TASK STATEMENT
Can you restate the lines of the entries below, word for word, from the first one through the line that includes "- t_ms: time"?
================
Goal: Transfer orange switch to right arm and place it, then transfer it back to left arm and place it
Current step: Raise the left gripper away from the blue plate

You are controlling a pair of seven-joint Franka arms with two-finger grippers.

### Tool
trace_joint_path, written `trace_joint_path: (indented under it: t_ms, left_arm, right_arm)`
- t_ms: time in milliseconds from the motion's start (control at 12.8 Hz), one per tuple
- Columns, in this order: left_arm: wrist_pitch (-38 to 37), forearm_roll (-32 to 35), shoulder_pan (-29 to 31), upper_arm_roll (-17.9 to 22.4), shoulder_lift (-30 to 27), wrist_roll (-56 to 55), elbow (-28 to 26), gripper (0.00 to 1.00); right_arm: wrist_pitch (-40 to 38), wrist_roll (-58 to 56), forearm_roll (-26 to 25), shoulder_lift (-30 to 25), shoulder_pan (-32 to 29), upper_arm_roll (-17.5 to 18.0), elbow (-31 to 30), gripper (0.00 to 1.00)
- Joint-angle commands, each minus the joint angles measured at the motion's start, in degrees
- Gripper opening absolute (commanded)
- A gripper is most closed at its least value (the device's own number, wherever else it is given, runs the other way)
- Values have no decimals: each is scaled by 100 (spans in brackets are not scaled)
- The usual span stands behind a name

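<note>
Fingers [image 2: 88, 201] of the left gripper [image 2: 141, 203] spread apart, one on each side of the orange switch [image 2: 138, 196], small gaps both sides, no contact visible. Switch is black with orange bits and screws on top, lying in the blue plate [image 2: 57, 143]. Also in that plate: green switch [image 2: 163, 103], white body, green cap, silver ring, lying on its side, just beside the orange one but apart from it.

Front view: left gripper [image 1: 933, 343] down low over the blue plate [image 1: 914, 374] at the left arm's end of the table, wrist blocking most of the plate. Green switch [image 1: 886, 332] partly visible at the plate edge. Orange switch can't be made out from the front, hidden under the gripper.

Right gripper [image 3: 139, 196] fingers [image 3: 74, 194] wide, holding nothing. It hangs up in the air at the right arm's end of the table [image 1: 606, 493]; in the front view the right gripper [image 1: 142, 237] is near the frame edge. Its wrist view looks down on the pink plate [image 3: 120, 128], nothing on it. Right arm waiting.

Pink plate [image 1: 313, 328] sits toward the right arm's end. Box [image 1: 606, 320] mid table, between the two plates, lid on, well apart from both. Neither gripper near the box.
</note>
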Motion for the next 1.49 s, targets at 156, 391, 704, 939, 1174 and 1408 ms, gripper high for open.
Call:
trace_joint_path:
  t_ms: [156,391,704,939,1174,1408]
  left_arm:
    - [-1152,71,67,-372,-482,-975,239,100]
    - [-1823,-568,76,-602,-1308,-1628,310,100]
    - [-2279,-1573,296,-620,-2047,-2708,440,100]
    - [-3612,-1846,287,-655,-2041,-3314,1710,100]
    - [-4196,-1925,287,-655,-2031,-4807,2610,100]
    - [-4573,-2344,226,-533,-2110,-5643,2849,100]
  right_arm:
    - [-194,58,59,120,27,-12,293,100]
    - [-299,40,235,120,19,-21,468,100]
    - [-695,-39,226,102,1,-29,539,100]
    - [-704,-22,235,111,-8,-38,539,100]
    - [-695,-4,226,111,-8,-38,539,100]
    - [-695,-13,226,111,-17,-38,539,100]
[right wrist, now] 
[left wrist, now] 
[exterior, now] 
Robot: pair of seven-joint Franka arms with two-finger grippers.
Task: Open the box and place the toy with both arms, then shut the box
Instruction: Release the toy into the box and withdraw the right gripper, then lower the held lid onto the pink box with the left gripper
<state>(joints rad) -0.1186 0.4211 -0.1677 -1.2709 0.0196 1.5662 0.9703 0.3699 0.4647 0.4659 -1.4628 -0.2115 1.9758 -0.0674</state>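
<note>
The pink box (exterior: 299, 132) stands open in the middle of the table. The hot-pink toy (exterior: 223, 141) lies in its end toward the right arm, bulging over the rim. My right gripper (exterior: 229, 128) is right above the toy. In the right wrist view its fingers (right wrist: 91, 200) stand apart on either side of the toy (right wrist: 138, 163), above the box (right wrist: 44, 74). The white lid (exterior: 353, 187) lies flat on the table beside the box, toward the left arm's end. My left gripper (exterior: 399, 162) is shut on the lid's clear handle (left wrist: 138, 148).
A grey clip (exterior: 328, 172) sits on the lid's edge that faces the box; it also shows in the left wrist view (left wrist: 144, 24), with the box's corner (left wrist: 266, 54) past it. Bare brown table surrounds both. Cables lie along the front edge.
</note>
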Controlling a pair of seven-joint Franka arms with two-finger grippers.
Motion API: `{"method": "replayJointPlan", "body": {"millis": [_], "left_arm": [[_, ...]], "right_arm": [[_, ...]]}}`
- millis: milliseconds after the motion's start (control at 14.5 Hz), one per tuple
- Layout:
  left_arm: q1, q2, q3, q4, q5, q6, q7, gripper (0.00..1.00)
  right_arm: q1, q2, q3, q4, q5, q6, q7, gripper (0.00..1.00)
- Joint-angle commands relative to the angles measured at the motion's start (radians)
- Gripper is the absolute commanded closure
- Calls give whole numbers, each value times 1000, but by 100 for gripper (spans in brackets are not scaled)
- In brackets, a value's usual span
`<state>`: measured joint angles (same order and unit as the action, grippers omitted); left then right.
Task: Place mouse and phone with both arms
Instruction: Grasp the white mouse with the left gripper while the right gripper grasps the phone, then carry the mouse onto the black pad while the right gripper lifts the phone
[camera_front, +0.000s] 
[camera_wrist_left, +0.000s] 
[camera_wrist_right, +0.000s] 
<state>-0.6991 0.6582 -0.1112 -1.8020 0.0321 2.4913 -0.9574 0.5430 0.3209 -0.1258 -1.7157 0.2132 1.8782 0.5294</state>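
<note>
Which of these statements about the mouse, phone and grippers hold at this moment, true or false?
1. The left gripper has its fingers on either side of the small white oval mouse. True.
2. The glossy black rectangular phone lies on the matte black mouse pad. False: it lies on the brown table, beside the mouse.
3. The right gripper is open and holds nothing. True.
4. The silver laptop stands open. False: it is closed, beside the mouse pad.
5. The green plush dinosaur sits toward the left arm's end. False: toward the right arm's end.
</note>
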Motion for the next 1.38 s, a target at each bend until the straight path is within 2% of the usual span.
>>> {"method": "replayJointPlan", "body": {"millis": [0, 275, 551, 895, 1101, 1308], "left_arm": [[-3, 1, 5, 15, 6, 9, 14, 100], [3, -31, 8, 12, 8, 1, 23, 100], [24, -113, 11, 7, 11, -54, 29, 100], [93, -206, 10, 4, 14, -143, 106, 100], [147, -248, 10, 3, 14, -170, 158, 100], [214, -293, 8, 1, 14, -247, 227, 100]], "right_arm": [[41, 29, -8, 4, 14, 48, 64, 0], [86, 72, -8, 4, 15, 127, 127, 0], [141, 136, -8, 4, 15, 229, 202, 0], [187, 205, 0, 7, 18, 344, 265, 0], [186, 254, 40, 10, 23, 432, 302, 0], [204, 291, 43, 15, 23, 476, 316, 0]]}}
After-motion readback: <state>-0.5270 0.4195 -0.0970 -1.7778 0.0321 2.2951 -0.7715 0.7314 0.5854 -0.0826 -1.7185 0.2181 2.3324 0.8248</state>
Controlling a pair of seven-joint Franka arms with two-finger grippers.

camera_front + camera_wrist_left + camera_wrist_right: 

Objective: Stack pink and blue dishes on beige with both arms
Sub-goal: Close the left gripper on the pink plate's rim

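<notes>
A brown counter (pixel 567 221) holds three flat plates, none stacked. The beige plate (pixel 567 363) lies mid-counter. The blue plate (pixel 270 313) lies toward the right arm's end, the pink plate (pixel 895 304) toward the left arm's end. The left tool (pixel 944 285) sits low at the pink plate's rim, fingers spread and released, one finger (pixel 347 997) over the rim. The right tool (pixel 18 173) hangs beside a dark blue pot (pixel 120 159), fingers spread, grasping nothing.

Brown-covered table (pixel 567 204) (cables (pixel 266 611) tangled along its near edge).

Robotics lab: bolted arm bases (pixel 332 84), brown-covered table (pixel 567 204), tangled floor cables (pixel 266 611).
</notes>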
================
RESPONSE TO THE TASK
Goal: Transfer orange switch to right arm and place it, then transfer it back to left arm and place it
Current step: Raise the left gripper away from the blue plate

You are controlling a pair of seven-joint Franka arms with two-finger grippers.

### Tool
trace_joint_path, written `trace_joint_path: (indented under it: t_ms, left_arm, right_arm)`
- t_ms: time in milliseconds from the motion's start (control at 12.8 Hz), one per tuple

With that, the output is complete.